The novel opens with two of Caroline Audrey Denton-Smith’s young cousins coming home to Yorkshire, after attending her funeral in London. They had felt no great grief for the woman they had never really known or understood, the woman their family had always regarded as a figure of fun; but they had enjoyed their trip to the big city and they had come home with a lovely new winter coat.
Their attitude was sad, but it was understandable.
The Caroline they had known had been a small, plump elderly spinster who dressed eccentrically, who had lived in the poorest of London bedsits, who borrowed money that she had no hope of paying back; because, though she had many grand plans that she was sure would make her rich and successful, they had all been hopelessly impractical.
She wrote a will full of generous legacies, but when she left this life she had not a single penny to her name.
Her last enterprise was the Christian Cinema Company, through which she planned to make British films that would be a corrective to the immoral offerings of Hollywood. She found some support, she was able to assemble a board of directors and a little financial backing, but of course that wasn’t enough and the project – and Caroline – were doomed.
Each person who sat on the board of directors each had their own reason for being involved with the company.
The chairman was a minor aristocrat who was quite unqualified, but his wife had pushed him towards the position as she thought he would be happier if he had something to keep him busy.
A single-minded young inventor signed up because he was sure that the company would want his new type of film; and not realising that while he had been beavering away in his laboratory the film industry had developed something much better.
A Jewish businessman agreed join the board and agreed to provide some initial finance, in the hope that the chairman would arrange entrance to Eton for his son.
The proprietor of the Anglo-American School of Scenario Writing had put himself forward knowing that the company had no chance of success but quite certain that he could make himself a profit from a bunch of amateurs ….
Caroline was blind to all of this, she worked hard as secretary to move things forward, and two well meaning individuals helped to keep things going.
Eleanor de la Roux, a distant relative of Caroline’s, came to London from South Africa after her father had been killed in a car accident. She was an independent young woman who wanted a career, and she was inspired to invest most of her inheritance to to help the one relation who had welcomed her by a sermon …
Father Roger Mortimer, Caroline’s young and earnest parish priest, preached that sermon, and he was drawn into the Christian Cinema Company by his concern for a vulnerable parishioner and by his growing love for her young relation.

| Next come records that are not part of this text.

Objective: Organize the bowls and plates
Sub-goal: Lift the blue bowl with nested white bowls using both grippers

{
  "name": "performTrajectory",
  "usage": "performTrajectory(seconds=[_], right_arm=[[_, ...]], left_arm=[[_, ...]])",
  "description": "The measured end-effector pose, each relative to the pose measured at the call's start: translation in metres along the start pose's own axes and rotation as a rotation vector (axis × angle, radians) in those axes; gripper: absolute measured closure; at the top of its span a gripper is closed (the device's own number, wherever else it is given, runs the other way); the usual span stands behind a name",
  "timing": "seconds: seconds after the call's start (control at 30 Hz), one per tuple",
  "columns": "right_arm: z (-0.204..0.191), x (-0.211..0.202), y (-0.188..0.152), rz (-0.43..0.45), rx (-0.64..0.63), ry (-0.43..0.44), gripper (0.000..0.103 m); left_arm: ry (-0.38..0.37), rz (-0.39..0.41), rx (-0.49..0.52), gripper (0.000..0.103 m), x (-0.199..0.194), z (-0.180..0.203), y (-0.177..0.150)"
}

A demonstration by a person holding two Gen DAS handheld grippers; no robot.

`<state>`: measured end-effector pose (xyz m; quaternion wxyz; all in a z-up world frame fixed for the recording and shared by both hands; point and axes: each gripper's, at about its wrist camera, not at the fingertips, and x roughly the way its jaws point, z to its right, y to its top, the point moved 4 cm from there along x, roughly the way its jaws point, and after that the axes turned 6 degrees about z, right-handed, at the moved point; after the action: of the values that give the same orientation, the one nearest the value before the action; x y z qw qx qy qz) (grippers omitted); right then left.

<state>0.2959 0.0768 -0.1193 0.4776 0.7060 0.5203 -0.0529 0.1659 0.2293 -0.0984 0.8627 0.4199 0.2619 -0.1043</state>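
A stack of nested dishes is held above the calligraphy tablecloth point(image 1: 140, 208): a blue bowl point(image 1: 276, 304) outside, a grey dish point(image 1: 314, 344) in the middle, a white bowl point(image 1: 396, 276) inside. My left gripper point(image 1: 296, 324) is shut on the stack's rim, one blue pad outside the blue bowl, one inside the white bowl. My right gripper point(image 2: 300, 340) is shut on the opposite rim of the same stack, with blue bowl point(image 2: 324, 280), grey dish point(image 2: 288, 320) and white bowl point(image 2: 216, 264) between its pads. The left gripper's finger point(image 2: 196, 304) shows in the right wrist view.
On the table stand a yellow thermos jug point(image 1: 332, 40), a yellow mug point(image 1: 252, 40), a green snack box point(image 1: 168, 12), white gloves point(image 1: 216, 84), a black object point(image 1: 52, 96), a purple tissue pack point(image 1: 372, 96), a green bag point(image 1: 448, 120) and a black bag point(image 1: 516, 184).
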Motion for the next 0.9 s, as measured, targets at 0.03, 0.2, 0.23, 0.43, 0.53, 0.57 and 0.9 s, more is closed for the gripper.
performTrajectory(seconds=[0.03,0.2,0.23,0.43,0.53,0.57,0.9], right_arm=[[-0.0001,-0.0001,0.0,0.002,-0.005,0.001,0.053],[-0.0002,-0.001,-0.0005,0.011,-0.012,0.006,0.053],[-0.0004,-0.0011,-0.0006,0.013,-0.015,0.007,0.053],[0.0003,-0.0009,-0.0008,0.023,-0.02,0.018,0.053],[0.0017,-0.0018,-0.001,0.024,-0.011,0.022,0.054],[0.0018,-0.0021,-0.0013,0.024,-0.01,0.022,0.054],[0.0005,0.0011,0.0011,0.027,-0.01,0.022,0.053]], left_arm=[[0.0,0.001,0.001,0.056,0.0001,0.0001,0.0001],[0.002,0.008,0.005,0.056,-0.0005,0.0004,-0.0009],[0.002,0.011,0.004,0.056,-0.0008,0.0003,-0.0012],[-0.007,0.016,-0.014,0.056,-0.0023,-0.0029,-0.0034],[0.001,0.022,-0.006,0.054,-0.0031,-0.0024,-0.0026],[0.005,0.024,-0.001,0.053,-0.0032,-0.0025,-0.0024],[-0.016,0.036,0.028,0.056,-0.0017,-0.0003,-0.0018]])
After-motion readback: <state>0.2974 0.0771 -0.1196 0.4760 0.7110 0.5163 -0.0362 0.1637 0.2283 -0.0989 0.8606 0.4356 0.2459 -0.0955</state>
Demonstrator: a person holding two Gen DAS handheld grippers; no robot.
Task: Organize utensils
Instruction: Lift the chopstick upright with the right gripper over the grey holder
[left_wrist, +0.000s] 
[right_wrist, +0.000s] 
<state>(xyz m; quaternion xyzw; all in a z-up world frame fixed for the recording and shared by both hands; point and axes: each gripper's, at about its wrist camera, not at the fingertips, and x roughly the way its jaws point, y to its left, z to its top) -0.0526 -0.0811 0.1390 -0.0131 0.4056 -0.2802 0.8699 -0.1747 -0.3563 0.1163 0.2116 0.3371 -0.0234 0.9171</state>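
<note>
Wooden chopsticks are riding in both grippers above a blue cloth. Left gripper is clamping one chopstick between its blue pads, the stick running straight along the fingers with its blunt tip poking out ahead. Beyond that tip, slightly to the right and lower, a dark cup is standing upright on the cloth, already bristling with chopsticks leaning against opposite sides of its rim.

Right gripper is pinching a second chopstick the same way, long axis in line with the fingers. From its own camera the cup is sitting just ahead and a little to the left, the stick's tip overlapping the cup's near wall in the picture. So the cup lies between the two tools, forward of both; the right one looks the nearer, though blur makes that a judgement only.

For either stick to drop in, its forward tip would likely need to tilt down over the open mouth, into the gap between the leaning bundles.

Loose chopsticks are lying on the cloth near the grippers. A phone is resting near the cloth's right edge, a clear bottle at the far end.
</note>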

Each chapter is devoted to the story of one of these characters. The story-telling is immaculate, and I couldn’t doubt for a moment that Winifred Holtby had considered every detail of the different people, lives and relationships. They were beautifully observed, they were gently satirised, and the different stories spoke about so many things: class, race, faith, prejudice, family, loss, philanthropy, ambition ….
Each chapter was absorbing, and could have been the foundation of a different novel.
The ongoing consequences of the Great War were very well considered; and the many serious points were perfectly balanced by a rich vein of humour.
Every chapter ends with the words ‘Poor Caroline’ Each character sees Caroline in a different light but whether they are contemptuous, frustrated, infuriated or bemused, they all see her as a woman to be pitied.
But consider her words to a younger woman:
‘My dear child, when you’ve lived as long as I have, fighting and striving for what seems impossible, you’ll know there are some questions best left unasked. It will be. It must be. Faith. I will have faith until the heavens fall. Don’t you see, dear, that for people like us, who step off the beaten track and dare to scale the heights, there is no retreat, no turning back. There is no ‘If not’. It must be.’
And
‘What do you know about the worst? Wait until the iron has entered your soul, Wait until you have gone down to the depths in utter loneliness and risked everything, everything, even your own self-respect. Who are you to tell me about the worst when you have always led a sheltered life, with capital behind you, and a university education? When you have accepted the conditions that lead to utter nakedness of spirit? When your relations wondered if it wouldn’t be safer and more economical to get you certified and put away quietly in a nice mental hospital? When that have told you to give up the struggle and live on an old-age pension in a home for decayed gentlewoman? When there has been nothing, nothing left except success?
This is the story of a woman who had little education, who hadn’t married, who had worked to support herself, and who when she could work no more found that society had no place for her.
The way that is threaded through this book that told me that Winifred Holtby knew that the world had to change, that she knew how and that she knew why.
The book is strongest when it is considering the character and their stories, rather than the rather improbable story of the Christian Cinema Company. In many ways, it is quite unlike anything else of Winifred Holtby’s that I have read, but I saw common threads and shared concerns, allowing it to sit very well alongside those other novels.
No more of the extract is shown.